Please find every line in the entries below that contains the string "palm", and copy it.

[Stored items]
Segment Open

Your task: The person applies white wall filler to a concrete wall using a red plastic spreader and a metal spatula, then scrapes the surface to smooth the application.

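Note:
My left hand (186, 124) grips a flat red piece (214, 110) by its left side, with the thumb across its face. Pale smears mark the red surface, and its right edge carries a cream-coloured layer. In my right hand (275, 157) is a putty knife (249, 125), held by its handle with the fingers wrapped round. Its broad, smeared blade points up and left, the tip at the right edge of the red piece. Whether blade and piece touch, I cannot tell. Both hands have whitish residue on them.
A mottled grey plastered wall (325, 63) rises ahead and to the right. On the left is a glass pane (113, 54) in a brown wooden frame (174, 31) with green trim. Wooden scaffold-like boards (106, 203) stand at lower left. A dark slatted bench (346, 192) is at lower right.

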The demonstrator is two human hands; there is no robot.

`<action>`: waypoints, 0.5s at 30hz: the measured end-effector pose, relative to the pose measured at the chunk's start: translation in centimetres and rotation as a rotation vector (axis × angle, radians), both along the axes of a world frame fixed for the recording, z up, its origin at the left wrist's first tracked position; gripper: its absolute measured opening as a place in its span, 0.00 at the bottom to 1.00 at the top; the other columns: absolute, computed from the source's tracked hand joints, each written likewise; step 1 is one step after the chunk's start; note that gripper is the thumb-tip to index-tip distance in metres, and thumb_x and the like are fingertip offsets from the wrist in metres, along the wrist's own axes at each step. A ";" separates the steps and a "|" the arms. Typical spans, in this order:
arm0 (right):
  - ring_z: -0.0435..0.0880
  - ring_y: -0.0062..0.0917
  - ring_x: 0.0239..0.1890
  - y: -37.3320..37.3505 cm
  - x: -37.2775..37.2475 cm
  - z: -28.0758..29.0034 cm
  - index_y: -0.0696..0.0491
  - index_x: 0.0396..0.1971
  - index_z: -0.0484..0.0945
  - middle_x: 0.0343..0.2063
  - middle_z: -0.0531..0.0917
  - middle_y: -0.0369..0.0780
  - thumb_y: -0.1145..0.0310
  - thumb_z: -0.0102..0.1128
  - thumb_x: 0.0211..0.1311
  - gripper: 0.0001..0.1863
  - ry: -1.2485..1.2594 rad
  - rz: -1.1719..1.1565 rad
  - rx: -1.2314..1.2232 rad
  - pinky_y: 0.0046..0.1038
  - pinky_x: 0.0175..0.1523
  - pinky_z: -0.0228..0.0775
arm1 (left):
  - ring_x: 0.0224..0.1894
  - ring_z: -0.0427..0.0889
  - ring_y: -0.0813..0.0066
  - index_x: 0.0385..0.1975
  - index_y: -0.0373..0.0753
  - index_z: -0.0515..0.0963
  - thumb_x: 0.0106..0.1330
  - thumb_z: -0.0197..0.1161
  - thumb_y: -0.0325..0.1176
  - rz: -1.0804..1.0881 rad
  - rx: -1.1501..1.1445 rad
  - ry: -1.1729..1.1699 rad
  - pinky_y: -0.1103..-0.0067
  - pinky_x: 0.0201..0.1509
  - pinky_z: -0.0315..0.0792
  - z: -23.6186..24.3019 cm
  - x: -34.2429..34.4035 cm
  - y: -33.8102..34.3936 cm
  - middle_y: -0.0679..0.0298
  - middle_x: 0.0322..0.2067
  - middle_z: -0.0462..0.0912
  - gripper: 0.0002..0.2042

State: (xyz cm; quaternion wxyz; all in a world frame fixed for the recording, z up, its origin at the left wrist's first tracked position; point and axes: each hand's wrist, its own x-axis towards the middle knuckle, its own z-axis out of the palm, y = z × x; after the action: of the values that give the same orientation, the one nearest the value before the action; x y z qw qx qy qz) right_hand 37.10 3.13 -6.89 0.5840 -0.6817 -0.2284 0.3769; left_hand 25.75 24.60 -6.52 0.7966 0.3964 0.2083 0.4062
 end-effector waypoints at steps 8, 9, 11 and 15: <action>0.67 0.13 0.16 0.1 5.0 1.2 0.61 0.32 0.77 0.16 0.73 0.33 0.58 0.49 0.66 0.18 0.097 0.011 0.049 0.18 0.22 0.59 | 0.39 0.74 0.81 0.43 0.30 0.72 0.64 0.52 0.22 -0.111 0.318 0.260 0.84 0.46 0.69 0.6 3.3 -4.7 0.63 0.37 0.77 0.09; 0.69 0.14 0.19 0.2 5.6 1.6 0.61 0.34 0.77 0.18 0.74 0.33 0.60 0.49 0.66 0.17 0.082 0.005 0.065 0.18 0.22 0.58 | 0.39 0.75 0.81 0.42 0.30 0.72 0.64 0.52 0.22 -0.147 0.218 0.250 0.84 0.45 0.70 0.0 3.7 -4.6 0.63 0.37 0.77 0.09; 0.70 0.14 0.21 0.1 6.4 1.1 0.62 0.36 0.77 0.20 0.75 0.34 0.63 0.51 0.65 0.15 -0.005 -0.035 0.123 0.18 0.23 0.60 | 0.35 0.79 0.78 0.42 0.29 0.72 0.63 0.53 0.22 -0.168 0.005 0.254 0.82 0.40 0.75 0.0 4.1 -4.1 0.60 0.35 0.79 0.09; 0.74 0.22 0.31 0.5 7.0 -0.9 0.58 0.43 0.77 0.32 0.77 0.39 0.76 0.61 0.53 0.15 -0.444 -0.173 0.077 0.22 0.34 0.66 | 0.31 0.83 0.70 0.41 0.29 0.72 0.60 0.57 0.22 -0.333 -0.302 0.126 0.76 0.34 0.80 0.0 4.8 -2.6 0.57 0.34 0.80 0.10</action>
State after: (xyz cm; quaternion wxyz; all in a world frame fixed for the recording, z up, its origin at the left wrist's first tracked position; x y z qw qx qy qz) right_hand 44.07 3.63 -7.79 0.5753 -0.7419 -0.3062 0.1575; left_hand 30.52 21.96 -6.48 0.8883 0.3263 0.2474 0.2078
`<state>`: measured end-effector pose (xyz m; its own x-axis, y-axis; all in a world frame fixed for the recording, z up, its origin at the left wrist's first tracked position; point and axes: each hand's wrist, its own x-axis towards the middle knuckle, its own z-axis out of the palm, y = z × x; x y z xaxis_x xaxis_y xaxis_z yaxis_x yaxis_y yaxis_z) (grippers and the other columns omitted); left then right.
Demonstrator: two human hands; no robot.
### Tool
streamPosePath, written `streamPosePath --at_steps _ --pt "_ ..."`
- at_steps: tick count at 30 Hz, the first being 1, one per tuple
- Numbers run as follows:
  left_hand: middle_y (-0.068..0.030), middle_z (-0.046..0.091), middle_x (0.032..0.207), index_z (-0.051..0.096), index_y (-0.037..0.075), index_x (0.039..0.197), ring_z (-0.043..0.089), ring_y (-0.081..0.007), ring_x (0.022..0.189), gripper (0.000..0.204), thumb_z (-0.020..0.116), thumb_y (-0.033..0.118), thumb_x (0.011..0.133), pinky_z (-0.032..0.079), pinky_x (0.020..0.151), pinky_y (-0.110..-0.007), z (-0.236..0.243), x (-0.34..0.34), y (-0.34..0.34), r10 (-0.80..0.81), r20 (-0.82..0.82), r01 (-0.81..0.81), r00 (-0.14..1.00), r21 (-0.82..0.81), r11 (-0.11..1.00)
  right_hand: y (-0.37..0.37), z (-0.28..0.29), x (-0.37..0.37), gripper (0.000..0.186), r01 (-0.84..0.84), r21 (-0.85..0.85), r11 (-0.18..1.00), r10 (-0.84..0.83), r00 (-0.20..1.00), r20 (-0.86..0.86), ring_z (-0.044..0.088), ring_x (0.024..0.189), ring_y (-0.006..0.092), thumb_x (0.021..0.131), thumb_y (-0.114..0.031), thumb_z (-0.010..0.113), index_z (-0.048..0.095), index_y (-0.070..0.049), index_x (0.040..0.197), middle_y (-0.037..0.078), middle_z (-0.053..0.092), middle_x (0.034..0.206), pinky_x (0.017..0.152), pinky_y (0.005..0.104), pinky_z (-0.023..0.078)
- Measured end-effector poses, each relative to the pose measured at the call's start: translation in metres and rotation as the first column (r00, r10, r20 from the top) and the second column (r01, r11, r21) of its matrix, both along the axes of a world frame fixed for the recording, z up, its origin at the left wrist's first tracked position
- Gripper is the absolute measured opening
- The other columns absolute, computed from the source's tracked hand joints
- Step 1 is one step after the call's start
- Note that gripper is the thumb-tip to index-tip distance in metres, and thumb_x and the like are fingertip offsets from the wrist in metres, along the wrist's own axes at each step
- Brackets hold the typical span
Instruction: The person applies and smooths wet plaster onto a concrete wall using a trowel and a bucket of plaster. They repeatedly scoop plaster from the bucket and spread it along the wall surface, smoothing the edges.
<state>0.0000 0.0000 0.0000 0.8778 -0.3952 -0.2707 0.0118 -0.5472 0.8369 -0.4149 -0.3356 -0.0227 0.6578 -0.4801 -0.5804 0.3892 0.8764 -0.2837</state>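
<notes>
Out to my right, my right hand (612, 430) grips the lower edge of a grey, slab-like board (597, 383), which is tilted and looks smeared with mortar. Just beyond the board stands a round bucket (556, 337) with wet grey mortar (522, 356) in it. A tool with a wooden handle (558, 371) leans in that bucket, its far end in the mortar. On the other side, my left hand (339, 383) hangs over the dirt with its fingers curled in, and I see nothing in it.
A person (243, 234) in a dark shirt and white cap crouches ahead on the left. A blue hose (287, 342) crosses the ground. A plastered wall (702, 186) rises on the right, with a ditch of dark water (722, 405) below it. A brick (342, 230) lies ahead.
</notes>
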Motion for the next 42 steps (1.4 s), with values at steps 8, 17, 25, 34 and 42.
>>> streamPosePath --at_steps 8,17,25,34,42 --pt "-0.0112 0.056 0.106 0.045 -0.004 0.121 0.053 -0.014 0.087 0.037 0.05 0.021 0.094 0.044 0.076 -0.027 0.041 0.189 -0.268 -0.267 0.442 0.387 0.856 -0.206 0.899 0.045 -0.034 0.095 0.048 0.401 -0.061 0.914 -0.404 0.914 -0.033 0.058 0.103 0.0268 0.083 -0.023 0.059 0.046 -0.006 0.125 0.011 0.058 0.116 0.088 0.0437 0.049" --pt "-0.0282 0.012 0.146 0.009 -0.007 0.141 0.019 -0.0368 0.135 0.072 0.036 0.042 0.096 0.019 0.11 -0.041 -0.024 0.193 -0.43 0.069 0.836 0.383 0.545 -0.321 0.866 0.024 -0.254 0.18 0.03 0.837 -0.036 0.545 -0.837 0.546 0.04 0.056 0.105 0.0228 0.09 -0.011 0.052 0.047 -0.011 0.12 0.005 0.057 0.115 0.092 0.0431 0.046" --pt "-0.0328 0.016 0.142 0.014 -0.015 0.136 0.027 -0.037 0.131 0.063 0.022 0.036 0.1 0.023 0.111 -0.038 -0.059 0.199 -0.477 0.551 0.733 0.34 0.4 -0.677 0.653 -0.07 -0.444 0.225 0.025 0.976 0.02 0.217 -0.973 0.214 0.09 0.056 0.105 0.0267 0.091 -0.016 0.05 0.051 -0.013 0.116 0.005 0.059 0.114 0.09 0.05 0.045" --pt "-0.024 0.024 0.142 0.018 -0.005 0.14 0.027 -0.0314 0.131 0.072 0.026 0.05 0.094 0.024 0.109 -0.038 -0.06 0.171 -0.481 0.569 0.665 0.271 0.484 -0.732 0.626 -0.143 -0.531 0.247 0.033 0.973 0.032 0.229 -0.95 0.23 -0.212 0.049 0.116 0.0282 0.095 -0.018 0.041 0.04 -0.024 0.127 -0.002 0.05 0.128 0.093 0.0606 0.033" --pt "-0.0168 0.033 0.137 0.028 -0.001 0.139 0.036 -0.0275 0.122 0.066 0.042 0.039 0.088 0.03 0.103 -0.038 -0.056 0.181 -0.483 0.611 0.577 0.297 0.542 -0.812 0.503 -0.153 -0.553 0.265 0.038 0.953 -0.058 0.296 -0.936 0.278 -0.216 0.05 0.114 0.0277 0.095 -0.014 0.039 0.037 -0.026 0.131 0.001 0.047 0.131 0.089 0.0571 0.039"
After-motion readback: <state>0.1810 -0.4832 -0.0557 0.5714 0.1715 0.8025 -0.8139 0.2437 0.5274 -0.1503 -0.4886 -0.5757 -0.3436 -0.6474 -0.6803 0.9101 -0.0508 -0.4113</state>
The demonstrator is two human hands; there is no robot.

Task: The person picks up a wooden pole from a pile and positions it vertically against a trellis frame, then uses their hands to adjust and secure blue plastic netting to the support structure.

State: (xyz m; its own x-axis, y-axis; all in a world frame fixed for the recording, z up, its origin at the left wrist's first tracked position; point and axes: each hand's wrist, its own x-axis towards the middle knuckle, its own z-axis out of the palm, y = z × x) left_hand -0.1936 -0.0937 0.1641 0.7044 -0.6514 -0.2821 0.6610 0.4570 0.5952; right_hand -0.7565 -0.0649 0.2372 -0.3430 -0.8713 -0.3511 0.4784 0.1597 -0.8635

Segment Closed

YOUR RESPONSE.
State: (xyz cm; quaternion wxyz; all in a world frame fixed for the recording, z up, its origin at the left wrist's first tracked position; point and axes: each hand's wrist, its own x-axis towards the middle knuckle, its own z-axis out of the palm, y = z × x; after the action: of the values that give the same orientation, the one nearest the value before the action; x y z qw qx qy qz) right_hand 37.10 3.13 -6.89 0.5840 -0.6817 -0.2284 0.3769; left_hand 25.75 24.60 -6.52 0.7966 0.3964 0.2083 0.4062
`<state>`: measured end-effector pose (xyz m; its own x-axis, y-axis; all in a world frame fixed for the recording, z up, its origin at the left wrist's first tracked position; point and axes: each hand's wrist, its own x-axis towards the middle knuckle, its own z-axis out of the palm, y = z × x; x y z xaxis_x xaxis_y xaxis_z yaxis_x yaxis_y yaxis_z) (grippers and the other columns omitted); left then right.
State: (xyz m; its own x-axis, y-axis; all in a world frame fixed for the recording, z up, its origin at the left wrist's first tracked position; point and axes: each hand's wrist, its own x-axis towards the middle knuckle, its own z-axis out of the palm, y = z × x) left_hand -0.1936 -0.0937 0.1641 0.7044 -0.6514 -0.2821 0.6610 0.4570 0.5952; right_hand -0.7565 -0.0649 0.2372 -0.3430 -0.8713 -0.3511 0.4784 0.1597 -0.8635

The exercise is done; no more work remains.